__What is being asked__
Output only an exact transcription of the line containing "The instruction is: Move" and all lines that follow it in the data below.

● ● ●

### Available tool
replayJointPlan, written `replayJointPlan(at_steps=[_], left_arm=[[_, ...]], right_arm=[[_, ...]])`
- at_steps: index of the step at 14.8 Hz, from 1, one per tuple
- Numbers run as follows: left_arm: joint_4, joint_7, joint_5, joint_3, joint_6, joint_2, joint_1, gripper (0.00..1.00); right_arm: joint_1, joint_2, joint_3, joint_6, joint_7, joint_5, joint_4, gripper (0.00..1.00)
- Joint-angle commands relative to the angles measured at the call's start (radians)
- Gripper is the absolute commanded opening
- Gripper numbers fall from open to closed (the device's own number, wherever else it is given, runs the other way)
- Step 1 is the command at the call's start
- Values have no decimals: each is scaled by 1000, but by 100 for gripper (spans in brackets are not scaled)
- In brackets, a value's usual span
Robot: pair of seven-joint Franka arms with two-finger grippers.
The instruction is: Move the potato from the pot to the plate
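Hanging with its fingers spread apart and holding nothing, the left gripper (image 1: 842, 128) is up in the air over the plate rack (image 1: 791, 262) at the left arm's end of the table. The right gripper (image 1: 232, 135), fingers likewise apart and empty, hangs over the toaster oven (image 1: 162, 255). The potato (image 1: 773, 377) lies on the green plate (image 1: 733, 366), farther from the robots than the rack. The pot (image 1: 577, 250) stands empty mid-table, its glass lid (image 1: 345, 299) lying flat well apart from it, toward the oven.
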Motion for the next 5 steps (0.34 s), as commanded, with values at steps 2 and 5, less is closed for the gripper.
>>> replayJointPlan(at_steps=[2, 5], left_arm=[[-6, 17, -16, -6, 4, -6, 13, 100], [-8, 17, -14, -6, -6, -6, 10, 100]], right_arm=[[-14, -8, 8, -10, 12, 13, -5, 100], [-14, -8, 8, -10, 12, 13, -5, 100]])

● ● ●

__Answer box__
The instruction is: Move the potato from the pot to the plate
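Hanging with its fingers spread apart and holding nothing, the left gripper (image 1: 842, 128) is up in the air over the plate rack (image 1: 791, 262) at the left arm's end of the table. The right gripper (image 1: 232, 135), fingers likewise apart and empty, hangs over the toaster oven (image 1: 162, 255). The potato (image 1: 773, 377) lies on the green plate (image 1: 733, 366), farther from the robots than the rack. The pot (image 1: 577, 250) stands empty mid-table, its glass lid (image 1: 345, 299) lying flat well apart from it, toward the oven.
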Motion for the next 5 steps (0.34 s), as commanded, with values at steps 2 and 5, less is closed for the gripper.
>>> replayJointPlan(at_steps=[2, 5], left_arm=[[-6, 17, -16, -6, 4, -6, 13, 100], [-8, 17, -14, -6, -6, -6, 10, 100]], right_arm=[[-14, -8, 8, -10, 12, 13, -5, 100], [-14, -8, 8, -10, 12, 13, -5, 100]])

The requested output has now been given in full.